There was a lot of bashing of the ratings agencies this morning at the Portfolio
subprime panel. It was timely, coming as it did ahead of Congressional hearings
on the ratings agencies and their role in the present mess. Investors and lawmakers
seem to be losing faith in the the ratings agencies – but it’s the latter
which the agencies should fear more, not the former.
Street Journal says today that "if worries persist, ratings could be
viewed as less valuable, and issuers may become less willing to pay firms to
rate their bonds". But in reality, so long as the present regulatory regime
remains in place, the issuers essentially have no choice but to pay
firms to rate their bonds. The universe of bond investors is dominated by large
institutional investors who have a mandate to invest only in bonds with a certain
rating – and so long as those mandates exist, the ratings agencies will
continue to have a license to print money.

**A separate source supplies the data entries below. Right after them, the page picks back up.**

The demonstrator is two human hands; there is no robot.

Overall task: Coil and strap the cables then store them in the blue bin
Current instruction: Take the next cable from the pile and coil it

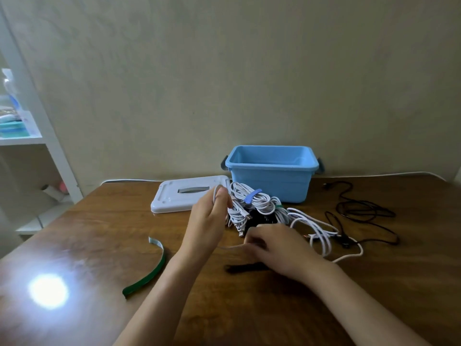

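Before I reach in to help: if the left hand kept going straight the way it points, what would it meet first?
Probably the white rectangular plastic lid, just beyond the left hand, though depth is unclear.

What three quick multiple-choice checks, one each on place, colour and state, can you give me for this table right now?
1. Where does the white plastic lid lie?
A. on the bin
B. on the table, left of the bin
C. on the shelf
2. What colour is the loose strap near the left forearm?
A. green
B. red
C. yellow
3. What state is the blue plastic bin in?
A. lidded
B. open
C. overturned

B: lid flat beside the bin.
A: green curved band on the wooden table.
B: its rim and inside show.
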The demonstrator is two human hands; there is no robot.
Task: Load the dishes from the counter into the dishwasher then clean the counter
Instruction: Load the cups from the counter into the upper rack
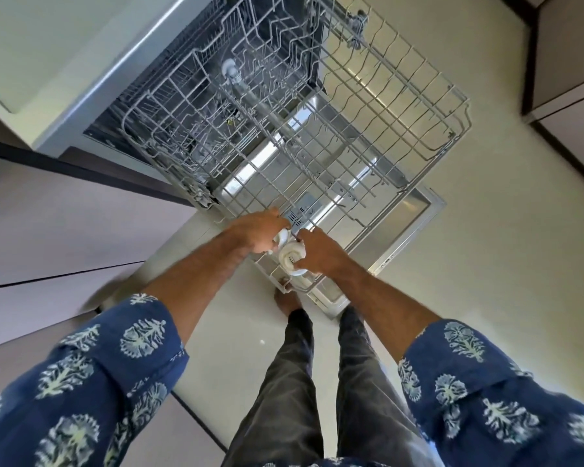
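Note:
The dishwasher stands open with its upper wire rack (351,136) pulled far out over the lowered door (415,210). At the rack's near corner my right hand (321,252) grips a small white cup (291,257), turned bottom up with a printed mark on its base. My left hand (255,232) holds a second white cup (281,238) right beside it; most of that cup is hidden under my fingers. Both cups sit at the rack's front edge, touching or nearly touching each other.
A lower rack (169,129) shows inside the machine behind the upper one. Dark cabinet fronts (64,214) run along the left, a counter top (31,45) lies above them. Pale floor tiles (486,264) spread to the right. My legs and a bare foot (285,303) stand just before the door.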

What’s more, a whole new universe of creditors is going to become very ratings-sensitive
in a few months’ time, as the long-awaited Basel II capital-adequacy regime
gets implemented across the international banking system. The amount of capital
that banks are required to hold against any given loan will now be a function
of the debtor’s credit rating – giving banks every incentive to lend to
highly-rated weak companies rather than stronger, lower-rated entities.
Is that possible? Can a highly-rated company really be more likely to default
than a credit with a lower credit rating? Yes:
According to Moody’s, corporate bonds rated Baa (their lowest investment
grade) had a 5-year average default rate of 2.2% over from the period between
1983 and 2005. However, CDOs with the same Baa ratings suffered 5-year default
rates of 24%. Investment grade corporate bonds and investment grade CDOs are
not the same, and a CDO with a borderline investment grade rating is really
the equivalent to a junk bond.
If you look at Baa-rated municipal bonds, the difference is even larger: the
default rate on Baa-rated munis was actually just 0.09%, according to one of
the panelists this morning. "There can be a 250x difference in the probability
of default for this given Baa rating," he said.
So it’s not the investors that the ratings agencies need to worry about: it’s
the regulators. If they stopped requiring pension funds and the like to invest
only in bonds with a certain rating, then demand for ratings would surely plunge.